PARIS, 19 janvier 2018 (AFP) – Les ophtalmologistes ont été les premiers médecins à tester la télémédecine remboursée par la Sécu, mais leur principal syndicat a constaté vendredi que les objectifs sont loin d’être atteints et pointé un « décalage entre les paroles et les actes » de l’Assurance maladie.

Depuis mars 2014, la Sécu prend en charge le dépistage à distance de la rétinopathie diabétique: un ophtalmologiste pose son diagnostic à partir de photographies du fond de l’oeil du patient réalisées par un orthoptiste.

Près de quatre ans plus tard, cette pratique « concerne seulement 6.000 patients sur les 600.000 attendus », a affirmé Thierry Bour, président du Syndicat national des ophtalmologistes (Snof), lors d’une conférence de presse.

Ce constat a été dressé au lendemain de l’ouverture d’une négociation entre l’Assurance maladie et les syndicats de médecins libéraux sur la télémédecine, dont le gouvernement souhaite le remboursement afin de lutter contre les déserts médicaux.

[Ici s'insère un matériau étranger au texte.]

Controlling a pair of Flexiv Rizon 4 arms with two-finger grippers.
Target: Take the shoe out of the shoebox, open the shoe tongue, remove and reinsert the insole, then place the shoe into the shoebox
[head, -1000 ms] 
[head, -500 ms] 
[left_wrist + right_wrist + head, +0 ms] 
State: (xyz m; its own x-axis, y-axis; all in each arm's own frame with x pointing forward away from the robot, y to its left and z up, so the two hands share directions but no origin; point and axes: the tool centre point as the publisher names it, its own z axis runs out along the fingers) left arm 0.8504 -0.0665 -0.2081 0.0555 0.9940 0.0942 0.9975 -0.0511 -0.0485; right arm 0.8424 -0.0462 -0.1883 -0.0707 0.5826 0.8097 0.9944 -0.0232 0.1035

Le résultat décevant observé chez les spécialistes de l’oeil est en partie lié aux tarifs fixés (17,42 euros pour l’orthoptiste, 11,30 euros pour l’ophtalmologiste), signe de « la mauvaise volonté de l’Assurance maladie » à l’époque, expliqué M. Bour.

Autre écueil, la procédure encadrant cet acte de télémédecine « n’est pas adaptée à la vraie vie », le Snof demandant « des protocoles plus souples ».

S’y sont ajoutés « des problèmes de facturation » et « une série de tracasseries qui ont fait que ça ne marchait pas », a complété M. Bour, déplorant « le décalage entre les paroles et les actes » d’une Assurance maladie « debout sur les freins pour que ça ne se développe pas trop vite ».

Le syndicat s’inquiète par ailleurs de l’entrée en vigueur d’une autre mesure censée réduire les délais d’attente pour les patients: la possibilité que les ophtalmologistes confient à n’importe quel orthoptiste (salarié ou libéral) les renouvellements de lunettes et lentilles.

Ne reste pour cela qu’à « définir les modalités de facturation » entre les deux professions, mais là encore l’Assurance maladie « fait traîner le processus en longueur », a dénoncé le président du Snof, redoutant que « la mise en place (soit) repoussée de plus de six mois ».